Carton rouge pour les GIFs pendant la Coupe du monde

Publié le 19 juillet 2018

La FIFA a demandé à Twitter de retirer les GIFs et extraits vidéos publiés pendant la Coupe du monde. Les internautes ignoraient qu'ils n'en ont pas le droit.

Les amateurs de ballon rond ont vu leurs GIFs être supprimés sur Twitter.
Les amateurs de ballon rond ont vu leurs GIFs être supprimés sur Twitter.
© Clément Gruin

Les phases de poule de la Coupe du monde prenaient fin quand l’indignation surgissait sur Twitter. Les internautes découvraient que les GIFs et les extraits vidéos postés étaient supprimés par le média social.

La raison est simple. La FIFA, l’organisateur de la Coupe du monde, attribue des droits d’exploitation aux chaînes de télévisions, et estime que ces réutilisations par les internautes sont une violation de ces droits. L’organisme a demandé à Twitter de faire le ménage. Elle ne veut ni extrait vidéo, ni GIFs (ces séquences d’images qui tournent en boucle, très populaires sur les médias sociaux).

« La FIFA négocie et conclut les accords avec les médias, notamment les chaînes de télévision, qui seront autorisés à diffuser les images de la compétition. Ceci signifie qu’en principe, toute création et diffusion de GIFs à partir d’images des matchs de la Coupe du monde est soumise à l’autorisation préalable de la FIFA. »

Gaëlle Bloret-Pucci et Georgina van der Heijden, avocates spécialisées dans le droit du numérique, dans une tribune du site spécialisé “Siècle Digital”.

C’est pour cette raison que la vidéo d’une mère britannique a été supprimée. « Quand je me suis réveillé le lendemain, j’avais reçu un mail m’expliquant que la vidéo avait été supprimée, raconte Kathryn Conn. C’était juste une vidéo de mon fils célébrant le but de Harry Kane. Il voue un culte à ce joueur et il s’est mis à danser dans le salon. On peut apercevoir la télévision à l’arrière plan en train de passer un ralenti du but, mais c’est à peine visible. »
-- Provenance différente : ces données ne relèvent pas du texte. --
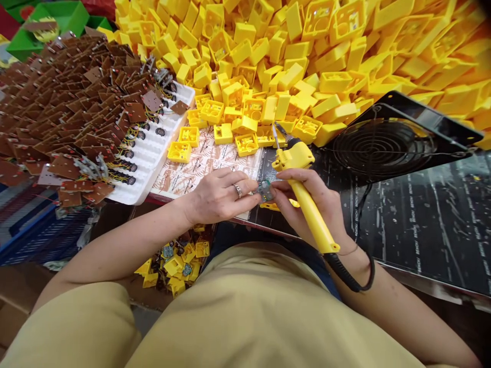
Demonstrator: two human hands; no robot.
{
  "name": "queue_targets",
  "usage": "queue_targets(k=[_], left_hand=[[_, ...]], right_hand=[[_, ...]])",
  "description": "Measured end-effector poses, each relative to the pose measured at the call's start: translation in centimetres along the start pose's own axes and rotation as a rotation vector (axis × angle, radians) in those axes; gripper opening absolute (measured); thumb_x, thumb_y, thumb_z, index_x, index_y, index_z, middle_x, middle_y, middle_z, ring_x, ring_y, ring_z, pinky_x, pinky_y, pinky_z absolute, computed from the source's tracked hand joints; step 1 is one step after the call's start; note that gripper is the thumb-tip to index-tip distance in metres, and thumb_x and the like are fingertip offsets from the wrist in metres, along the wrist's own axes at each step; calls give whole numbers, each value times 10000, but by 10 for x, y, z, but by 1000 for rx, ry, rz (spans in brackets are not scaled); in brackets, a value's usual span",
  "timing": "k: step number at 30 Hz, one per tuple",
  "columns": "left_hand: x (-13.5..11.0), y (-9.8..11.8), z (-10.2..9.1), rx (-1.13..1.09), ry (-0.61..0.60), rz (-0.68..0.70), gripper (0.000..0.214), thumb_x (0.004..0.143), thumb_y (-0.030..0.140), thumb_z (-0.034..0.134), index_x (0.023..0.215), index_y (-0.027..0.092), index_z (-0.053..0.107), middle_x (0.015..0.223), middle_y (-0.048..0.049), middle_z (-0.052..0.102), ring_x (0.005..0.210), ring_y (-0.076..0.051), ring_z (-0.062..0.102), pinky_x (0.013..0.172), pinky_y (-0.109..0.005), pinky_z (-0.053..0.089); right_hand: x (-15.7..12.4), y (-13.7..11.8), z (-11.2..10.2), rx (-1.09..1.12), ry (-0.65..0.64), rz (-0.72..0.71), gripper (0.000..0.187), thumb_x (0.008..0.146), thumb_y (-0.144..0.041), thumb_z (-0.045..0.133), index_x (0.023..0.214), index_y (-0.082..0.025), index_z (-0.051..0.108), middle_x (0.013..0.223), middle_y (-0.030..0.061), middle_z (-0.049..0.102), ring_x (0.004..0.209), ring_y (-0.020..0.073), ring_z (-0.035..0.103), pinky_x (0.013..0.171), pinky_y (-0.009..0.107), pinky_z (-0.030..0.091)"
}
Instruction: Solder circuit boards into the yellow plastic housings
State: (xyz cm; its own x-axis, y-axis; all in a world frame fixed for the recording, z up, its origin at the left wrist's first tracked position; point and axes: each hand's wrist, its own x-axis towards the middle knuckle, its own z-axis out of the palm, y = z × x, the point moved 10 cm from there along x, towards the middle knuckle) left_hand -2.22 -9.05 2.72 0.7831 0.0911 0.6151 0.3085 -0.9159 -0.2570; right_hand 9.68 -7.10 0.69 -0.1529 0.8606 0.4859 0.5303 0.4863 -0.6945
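Observation:
A small grey-green plastic part (pixel 264 190) sits pinched in the fingertips of my left hand (pixel 219 197), which wears a ring. My right hand (pixel 326 200) is closed around a yellow soldering gun (pixel 311 212), its metal tip pointing away from me. Thumb and fingertip of that same hand also touch the grey-green part from the right. Just under my fingers a yellow plastic piece (pixel 282 205) lies at the table's near edge, partly hidden. Several open yellow housings (pixel 179 152) stand beyond my left hand on the patterned sheet (pixel 172 176).
A large heap of yellow housings (pixel 245 48) fills the back. To the left, brown circuit boards (pixel 69 102) with wires are piled over a white foam tray (pixel 149 158). A black fan (pixel 383 145) leans at the right. Yellow parts (pixel 178 266) lie below the table edge.

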Motion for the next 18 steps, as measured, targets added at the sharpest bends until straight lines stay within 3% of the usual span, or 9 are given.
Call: queue_targets(k=[6,9,11,13,15,18], left_hand=[[5,-1,8,-143,-85,-21,135,951,169,532,891,206,648,1057,-17,729,995,-148,643,942,-325,487],[0,-27,19,-536,-68,-372,109,948,198,531,892,207,625,1063,-42,730,1055,-159,647,974,-345,496],[-15,-46,39,-879,-67,-721,102,936,248,550,877,185,604,974,-65,737,987,-168,677,898,-331,538],[-30,-51,62,-1160,-123,-992,127,907,287,574,854,172,582,851,-55,731,837,-157,696,771,-294,558],[-35,-48,75,-1270,-229,-1115,132,864,293,600,830,165,585,767,-32,711,711,-138,674,672,-262,537],[-29,-49,75,-1067,-380,-1071,94,825,244,614,804,157,643,737,-17,700,677,-129,645,647,-249,497]], right_hand=[[-3,-8,-1,-96,-9,-81,254,879,-150,628,1094,-234,523,917,-15,699,757,105,701,640,145,541],[-9,-14,-1,-161,0,-136,253,901,-141,612,1114,-232,509,896,-22,695,720,90,685,643,152,526],[-14,-17,-1,-221,-14,-186,259,909,-156,625,1129,-232,510,859,-26,694,687,91,671,641,175,514],[-18,-17,-1,-293,-47,-237,305,891,-227,680,1151,-227,520,876,-2,700,729,130,678,704,244,519],[-20,-12,-1,-355,-103,-281,393,865,-347,719,1179,-217,522,966,50,705,853,195,688,835,348,510],[-21,-2,2,-394,-198,-334,363,908,-350,665,1194,-195,504,1043,79,698,920,203,680,951,411,464]])
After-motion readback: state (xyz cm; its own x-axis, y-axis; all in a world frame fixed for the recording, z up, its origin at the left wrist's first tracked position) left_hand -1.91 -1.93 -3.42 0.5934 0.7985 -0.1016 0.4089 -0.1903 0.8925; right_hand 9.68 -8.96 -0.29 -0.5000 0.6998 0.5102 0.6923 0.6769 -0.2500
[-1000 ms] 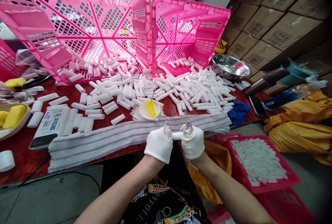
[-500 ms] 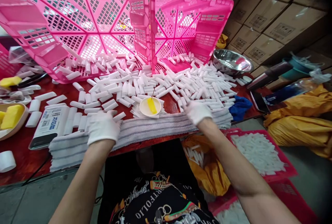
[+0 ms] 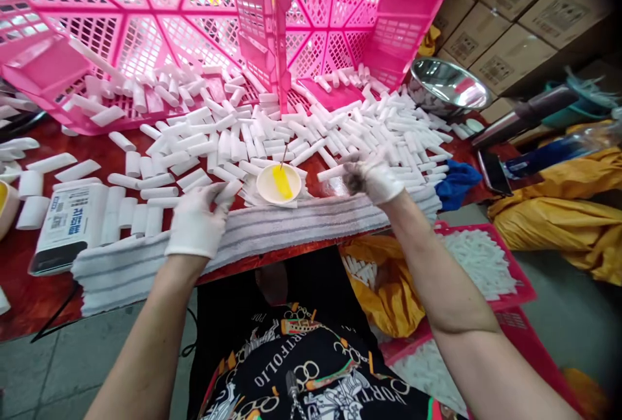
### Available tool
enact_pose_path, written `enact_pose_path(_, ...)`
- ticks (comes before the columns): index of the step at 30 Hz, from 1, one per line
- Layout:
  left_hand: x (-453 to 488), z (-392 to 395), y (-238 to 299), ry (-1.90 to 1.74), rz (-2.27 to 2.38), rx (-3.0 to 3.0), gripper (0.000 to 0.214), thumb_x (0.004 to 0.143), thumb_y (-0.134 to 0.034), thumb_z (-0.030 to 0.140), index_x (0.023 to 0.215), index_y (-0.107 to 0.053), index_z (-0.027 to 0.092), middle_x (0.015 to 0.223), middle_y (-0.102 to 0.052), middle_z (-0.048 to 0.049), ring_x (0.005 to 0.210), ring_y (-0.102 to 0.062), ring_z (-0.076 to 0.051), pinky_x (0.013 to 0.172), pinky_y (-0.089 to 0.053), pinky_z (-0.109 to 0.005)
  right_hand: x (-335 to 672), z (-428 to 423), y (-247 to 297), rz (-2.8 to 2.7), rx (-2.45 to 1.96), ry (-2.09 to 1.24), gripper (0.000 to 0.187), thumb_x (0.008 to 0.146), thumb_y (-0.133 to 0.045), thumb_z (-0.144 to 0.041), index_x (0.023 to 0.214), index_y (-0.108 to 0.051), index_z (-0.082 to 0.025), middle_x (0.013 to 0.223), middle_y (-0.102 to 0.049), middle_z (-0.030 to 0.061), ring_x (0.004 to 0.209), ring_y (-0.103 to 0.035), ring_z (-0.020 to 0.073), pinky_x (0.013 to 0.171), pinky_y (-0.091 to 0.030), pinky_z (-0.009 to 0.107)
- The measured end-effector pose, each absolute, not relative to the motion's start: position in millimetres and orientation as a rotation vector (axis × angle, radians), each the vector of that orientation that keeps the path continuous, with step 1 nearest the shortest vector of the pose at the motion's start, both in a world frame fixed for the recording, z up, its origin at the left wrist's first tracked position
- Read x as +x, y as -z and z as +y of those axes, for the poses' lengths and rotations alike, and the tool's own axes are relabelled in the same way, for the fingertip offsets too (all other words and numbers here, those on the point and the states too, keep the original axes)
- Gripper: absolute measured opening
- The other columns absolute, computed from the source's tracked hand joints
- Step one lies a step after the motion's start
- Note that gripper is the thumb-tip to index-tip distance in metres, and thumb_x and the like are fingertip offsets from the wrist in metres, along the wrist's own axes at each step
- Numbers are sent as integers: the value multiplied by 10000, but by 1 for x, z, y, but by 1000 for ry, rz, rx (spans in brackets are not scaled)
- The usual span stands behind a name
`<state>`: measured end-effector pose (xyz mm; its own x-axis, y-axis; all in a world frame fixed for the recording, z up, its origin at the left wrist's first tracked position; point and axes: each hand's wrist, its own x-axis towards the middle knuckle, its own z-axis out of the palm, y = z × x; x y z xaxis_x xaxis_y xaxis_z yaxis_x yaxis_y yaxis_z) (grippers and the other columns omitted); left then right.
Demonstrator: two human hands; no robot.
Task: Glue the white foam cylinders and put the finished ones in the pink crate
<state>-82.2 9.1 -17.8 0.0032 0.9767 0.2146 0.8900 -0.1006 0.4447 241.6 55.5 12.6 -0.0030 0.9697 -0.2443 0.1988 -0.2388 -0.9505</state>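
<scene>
One white roll [image 3: 229, 192] pinched in left hand [image 3: 197, 222], slanting up-right, another roll [image 3: 330, 174] gripped by right hand [image 3: 374, 180], long axis kinda sideways, pointing left

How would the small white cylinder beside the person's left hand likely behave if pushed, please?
The small white cylinder may roll, given its rounded side. It is probably fairly stiff, as similar white cylinders piled nearby look straight.
</scene>
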Motion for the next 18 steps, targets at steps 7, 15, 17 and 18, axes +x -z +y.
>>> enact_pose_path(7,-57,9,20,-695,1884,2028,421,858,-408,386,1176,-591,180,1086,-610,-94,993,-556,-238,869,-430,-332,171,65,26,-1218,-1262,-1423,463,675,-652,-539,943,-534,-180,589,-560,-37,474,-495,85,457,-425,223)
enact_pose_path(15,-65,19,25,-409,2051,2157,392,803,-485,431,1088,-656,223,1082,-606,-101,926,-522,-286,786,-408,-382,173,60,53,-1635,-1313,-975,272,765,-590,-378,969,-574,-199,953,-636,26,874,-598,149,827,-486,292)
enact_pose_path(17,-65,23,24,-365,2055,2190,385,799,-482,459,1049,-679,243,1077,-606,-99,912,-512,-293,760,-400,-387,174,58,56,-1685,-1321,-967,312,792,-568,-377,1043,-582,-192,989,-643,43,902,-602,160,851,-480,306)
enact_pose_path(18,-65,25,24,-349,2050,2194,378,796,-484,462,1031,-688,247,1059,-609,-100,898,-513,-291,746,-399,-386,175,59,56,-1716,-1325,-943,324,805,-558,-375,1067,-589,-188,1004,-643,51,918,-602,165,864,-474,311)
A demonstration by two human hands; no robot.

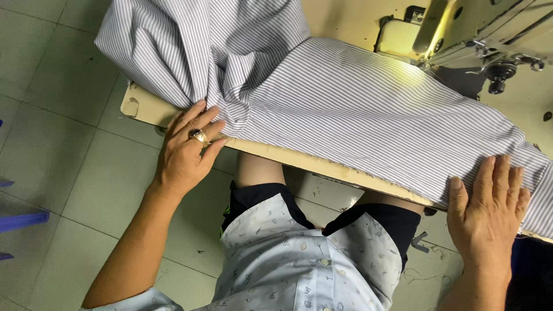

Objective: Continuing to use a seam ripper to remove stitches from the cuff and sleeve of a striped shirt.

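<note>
Nearest the camera, at the bottom centre of the frame, I am seeing the person's pale printed shirt (299, 265) and dark shorts (374, 222), with bare knees tucked under the table edge (299, 160).

The left hand (187, 152) is lying at centre left, wearing a ring (199, 136). Its fingers are stretched almost flat, close together, with the tips pressing the bunched edge of the striped fabric (345, 109) against the table edge; it is pinning rather than clutching.

The right hand (489, 207) is resting at lower right, palm down, fingers spread slightly and flat on the same cloth, gripping nothing.

The striped fabric is lying across the table from upper left to the right edge, heaped in folds at upper left and smooth in the middle.

Farthest off, at upper right, the sewing machine (472, 34) is standing over the cloth's far side. I am observing no containers. Tiled floor (57, 115) is filling the left side, and a blue object (20, 220) is showing at its edge.
</note>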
Que risquent les internautes ?

« Même si un évènement sportif n’est pas protégé par le droit d’auteur, les éléments d’habillage audiovisuel (score, statistiques…) le sont, explique Florian Viel, juriste en nouvelle technologie au cabinet Bouchara. Donc si quelqu’un rediffuse ces images, c’est considéré comme de la reproduction d’œuvre protégée. »

Pour cela, les internautes peuvent — théoriquement — être poursuivis pour contrefaçon. Ils risquent alors la réparation du préjudice et la suppression du contenu en droit civil, et jusqu’à 3 ans de prison et 300 000€ d’amende en droit pénal. « Mais je ne vois pas la FIFA aller jusque-là, tempère Florian Viel. Les internautes risquent surtout la suppression du contenue par la plateforme, et éventuellement la suspension de leur compte. Cela dépend de leur audience. »

Alors que l’image de sa célébration a été largement repris sur les médias sociaux, Michy Batshuayi lui-même a vu son GIF supprimé par Twitter.
Alors que l’image de sa célébration a été largement repris sur les médias sociaux, Michy Batshuayi lui-même a vu son GIF supprimé par Twitter.
© FIFA/DR

Par ailleurs, les associations d’internautes soulignent que les GIFs ne portent pas préjudice à la FIFA. Au contraire, elles estiment que ces extraits accroissent l’audience de la compétition. Et doivent satisfaire les sponsors, qui voient leurs marques tourner en boucle.

Mais l’action menée par Twitter peut paraitre bien dérisoire. De nombreux contenus sont toujours en ligne, en particulier pour les comptes peu suivis et les publications peu visibles. D’autant que l’usage du média social a explosé depuis la Coupe du monde de 2010.

Les contenus traitant de l’évènement sont toujours plus nombreux, tandis que l’usage de Twitter se répand à travers le monde. Le nombre d’utilisateurs actifs n’a pas autant progresser entre 2014 et 2018 qu’entre 2010 et 2014, mais la possibilité de poster des vidéos est apparue entre temps.

Pourtant, la question n’intéresse pas que la FIFA. Le milieu audiovisuel voit d’un mauvais œil la réappropriation de ses contenus par les internautes.

Un projet de règlement européen, en débat à Strasbourg en septembre, pourrait clarifier les droits et devoirs de chacun en matière de droit d’auteurs et de réutilisation de contenu sur internet. Ce sera peut-être la décision qui lèvera toute ambiguïté pour les acteurs du numérique.